## EXERCISE DESCRIPTION
Transcribe exactly the first line of the listing below and each line that follows it, ending with the line that contains "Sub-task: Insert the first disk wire", and omit the remainder.

------------

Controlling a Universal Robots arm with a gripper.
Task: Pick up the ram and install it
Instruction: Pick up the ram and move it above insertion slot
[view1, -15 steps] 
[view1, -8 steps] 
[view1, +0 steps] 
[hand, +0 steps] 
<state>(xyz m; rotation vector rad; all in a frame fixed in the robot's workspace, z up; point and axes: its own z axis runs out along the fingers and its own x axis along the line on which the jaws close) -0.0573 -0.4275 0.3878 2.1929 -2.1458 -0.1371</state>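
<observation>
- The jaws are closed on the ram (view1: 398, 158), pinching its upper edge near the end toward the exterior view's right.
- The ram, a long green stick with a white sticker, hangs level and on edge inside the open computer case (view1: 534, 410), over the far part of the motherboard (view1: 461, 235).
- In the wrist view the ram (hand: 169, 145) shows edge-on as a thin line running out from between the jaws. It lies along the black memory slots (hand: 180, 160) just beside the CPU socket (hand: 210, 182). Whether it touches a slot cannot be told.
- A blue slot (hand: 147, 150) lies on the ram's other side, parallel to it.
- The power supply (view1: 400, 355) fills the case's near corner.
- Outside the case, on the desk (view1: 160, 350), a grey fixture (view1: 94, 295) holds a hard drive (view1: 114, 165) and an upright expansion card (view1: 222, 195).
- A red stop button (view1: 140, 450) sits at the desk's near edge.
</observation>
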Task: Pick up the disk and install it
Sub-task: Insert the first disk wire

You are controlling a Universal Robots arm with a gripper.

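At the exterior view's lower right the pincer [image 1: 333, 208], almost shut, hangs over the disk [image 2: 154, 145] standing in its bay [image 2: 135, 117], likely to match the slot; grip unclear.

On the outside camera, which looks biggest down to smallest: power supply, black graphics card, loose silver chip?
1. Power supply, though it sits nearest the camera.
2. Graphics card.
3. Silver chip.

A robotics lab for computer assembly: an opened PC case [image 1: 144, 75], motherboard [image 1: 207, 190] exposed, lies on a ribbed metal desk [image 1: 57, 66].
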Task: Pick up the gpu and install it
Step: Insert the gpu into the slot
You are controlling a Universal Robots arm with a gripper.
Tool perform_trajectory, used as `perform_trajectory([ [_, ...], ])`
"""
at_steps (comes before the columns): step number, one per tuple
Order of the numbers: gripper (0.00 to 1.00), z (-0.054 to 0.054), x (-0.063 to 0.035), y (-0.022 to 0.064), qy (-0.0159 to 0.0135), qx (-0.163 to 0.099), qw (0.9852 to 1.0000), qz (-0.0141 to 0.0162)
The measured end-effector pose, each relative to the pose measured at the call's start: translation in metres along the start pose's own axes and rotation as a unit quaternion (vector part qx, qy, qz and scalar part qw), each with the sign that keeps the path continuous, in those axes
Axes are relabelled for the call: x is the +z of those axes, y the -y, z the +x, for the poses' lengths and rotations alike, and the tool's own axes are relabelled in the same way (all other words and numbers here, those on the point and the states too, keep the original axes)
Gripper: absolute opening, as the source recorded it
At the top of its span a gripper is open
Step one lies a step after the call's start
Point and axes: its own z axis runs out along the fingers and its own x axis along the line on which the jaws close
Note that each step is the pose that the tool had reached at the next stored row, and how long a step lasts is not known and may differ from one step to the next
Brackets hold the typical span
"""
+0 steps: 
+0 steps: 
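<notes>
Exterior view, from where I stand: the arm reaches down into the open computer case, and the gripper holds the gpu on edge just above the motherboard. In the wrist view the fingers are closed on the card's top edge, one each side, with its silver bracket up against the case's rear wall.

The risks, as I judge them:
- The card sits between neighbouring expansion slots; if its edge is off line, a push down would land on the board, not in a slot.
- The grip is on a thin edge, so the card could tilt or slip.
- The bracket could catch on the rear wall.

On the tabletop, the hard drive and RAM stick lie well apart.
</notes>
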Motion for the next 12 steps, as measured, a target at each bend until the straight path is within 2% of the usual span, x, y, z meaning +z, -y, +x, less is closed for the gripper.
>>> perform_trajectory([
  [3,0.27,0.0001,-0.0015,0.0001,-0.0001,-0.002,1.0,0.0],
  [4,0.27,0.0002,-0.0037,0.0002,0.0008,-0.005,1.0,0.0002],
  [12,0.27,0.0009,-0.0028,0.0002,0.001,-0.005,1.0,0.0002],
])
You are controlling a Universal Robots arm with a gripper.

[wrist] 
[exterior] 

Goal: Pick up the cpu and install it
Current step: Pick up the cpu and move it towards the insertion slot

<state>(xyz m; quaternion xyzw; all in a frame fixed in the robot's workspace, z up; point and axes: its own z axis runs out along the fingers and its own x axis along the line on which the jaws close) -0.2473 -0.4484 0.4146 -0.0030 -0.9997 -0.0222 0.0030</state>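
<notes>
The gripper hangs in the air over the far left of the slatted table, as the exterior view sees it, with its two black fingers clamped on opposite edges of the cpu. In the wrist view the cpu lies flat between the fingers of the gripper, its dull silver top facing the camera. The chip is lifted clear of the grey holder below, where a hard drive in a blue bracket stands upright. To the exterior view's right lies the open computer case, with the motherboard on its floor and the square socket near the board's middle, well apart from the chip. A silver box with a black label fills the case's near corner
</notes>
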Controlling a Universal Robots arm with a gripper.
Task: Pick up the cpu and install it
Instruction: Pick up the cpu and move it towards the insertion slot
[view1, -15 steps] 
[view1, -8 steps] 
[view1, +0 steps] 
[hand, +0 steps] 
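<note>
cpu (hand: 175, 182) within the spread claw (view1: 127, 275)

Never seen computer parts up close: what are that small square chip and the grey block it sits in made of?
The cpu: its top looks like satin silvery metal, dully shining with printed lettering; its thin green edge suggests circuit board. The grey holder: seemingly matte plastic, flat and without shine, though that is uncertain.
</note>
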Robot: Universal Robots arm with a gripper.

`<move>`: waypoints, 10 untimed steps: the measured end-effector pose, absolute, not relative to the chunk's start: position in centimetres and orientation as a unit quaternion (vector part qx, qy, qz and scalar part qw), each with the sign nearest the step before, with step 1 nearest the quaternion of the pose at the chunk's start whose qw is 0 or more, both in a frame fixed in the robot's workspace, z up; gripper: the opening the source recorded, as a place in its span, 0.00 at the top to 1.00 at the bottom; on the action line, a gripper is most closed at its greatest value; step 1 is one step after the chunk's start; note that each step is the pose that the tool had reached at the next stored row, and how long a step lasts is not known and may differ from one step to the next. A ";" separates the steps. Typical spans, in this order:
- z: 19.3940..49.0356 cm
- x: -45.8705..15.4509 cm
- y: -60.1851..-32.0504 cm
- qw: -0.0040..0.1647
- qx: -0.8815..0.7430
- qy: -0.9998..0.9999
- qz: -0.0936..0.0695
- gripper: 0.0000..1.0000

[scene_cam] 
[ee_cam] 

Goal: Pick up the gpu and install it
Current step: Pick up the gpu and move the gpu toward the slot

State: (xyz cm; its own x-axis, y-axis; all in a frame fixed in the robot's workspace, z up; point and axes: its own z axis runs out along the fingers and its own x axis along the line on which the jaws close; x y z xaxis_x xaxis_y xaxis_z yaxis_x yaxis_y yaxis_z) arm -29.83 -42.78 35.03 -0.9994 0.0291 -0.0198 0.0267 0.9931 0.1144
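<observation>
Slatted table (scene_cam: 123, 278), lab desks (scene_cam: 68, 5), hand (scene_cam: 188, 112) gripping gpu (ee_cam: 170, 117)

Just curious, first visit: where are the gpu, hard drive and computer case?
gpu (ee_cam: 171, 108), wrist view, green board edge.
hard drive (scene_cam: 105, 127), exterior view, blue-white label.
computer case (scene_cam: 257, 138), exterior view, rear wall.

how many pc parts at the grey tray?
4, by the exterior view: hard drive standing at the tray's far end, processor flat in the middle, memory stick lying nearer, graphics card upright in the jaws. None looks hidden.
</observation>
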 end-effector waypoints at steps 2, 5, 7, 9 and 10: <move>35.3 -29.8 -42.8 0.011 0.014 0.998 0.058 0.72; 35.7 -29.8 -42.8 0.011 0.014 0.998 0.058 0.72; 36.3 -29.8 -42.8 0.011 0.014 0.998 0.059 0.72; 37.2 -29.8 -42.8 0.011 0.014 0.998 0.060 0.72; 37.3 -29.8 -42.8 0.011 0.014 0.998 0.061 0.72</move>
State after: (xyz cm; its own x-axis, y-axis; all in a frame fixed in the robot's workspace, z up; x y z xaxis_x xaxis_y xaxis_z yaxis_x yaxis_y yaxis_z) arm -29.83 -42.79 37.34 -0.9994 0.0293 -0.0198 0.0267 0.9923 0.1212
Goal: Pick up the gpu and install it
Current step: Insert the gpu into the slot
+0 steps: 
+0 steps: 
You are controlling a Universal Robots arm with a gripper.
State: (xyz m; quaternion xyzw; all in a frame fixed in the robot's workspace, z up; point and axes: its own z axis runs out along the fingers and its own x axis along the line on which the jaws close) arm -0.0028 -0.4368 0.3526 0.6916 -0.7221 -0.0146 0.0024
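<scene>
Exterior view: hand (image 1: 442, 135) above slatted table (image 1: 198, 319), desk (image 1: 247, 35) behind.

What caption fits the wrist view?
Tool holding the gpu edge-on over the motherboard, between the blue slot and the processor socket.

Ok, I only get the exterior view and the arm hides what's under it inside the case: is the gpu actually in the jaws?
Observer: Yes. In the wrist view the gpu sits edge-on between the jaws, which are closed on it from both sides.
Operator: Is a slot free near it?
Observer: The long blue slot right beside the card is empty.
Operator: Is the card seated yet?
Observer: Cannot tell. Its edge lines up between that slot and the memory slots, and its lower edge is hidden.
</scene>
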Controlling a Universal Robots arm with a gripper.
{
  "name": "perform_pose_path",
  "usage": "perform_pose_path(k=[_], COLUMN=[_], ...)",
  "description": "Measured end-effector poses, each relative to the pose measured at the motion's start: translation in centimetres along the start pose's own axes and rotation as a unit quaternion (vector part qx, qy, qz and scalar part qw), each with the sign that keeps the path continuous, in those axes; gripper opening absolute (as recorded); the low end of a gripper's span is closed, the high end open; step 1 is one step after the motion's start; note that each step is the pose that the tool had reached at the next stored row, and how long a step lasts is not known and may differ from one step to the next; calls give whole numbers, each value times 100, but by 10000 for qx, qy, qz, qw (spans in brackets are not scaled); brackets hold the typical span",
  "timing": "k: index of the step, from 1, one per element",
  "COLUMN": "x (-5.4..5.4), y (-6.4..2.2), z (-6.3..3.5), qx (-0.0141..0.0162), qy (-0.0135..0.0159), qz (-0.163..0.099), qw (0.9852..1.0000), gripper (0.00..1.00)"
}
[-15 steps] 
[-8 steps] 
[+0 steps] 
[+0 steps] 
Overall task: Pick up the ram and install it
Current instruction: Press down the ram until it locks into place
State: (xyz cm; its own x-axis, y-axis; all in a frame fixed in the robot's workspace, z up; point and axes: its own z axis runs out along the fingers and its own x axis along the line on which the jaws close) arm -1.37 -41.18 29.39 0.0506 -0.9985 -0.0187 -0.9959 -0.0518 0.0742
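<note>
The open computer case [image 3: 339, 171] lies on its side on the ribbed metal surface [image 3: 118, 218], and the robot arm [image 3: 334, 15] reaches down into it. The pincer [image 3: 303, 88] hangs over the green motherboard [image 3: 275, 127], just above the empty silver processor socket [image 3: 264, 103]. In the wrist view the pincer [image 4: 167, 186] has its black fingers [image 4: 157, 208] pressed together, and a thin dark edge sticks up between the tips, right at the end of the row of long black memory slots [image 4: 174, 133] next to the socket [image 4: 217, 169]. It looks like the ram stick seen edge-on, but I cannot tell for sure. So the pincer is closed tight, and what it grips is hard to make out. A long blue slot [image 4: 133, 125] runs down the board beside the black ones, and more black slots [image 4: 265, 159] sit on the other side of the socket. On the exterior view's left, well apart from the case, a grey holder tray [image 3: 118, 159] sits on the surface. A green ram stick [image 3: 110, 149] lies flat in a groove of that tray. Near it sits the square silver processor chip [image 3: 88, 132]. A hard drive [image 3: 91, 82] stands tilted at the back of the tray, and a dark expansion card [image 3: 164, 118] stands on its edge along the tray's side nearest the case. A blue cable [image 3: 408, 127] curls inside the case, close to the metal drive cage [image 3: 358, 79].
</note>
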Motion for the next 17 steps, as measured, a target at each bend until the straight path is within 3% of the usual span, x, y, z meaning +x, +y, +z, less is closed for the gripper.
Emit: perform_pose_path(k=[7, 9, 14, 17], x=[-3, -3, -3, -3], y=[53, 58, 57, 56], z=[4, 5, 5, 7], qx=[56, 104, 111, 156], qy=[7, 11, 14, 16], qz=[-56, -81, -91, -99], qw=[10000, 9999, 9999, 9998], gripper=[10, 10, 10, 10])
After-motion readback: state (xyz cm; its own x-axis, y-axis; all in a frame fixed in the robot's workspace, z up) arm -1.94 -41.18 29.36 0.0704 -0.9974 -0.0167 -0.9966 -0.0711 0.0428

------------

## EXPECTED ANSWER
Controlling a Universal Robots arm with a gripper.
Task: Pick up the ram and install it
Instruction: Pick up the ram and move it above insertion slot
[view1, -15 steps] 
[view1, -8 steps] 
[view1, +0 steps] 
[hand, +0 steps] 
<state>(xyz m; rotation vector rad; all in a frame fixed in the robot's workspace, z up; point and axes: its own z axis runs out along the fingers and its own x axis along the line on which the jaws close) -0.0573 -0.4275 0.3878 2.1929 -2.1458 -0.1371</state>
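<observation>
- The jaws are closed on the ram (view1: 398, 158), pinching its upper edge near the end toward the exterior view's right.
- The ram, a long green stick with a white sticker, hangs level and on edge inside the open computer case (view1: 534, 410), over the far part of the motherboard (view1: 461, 235).
- In the wrist view the ram (hand: 169, 145) shows edge-on as a thin line running out from between the jaws. It lies along the black memory slots (hand: 180, 160) just beside the CPU socket (hand: 210, 182). Whether it touches a slot cannot be told.
- A blue slot (hand: 147, 150) lies on the ram's other side, parallel to it.
- The power supply (view1: 400, 355) fills the case's near corner.
- Outside the case, on the desk (view1: 160, 350), a grey fixture (view1: 94, 295) holds a hard drive (view1: 114, 165) and an upright expansion card (view1: 222, 195).
- A red stop button (view1: 140, 450) sits at the desk's near edge.
</observation>
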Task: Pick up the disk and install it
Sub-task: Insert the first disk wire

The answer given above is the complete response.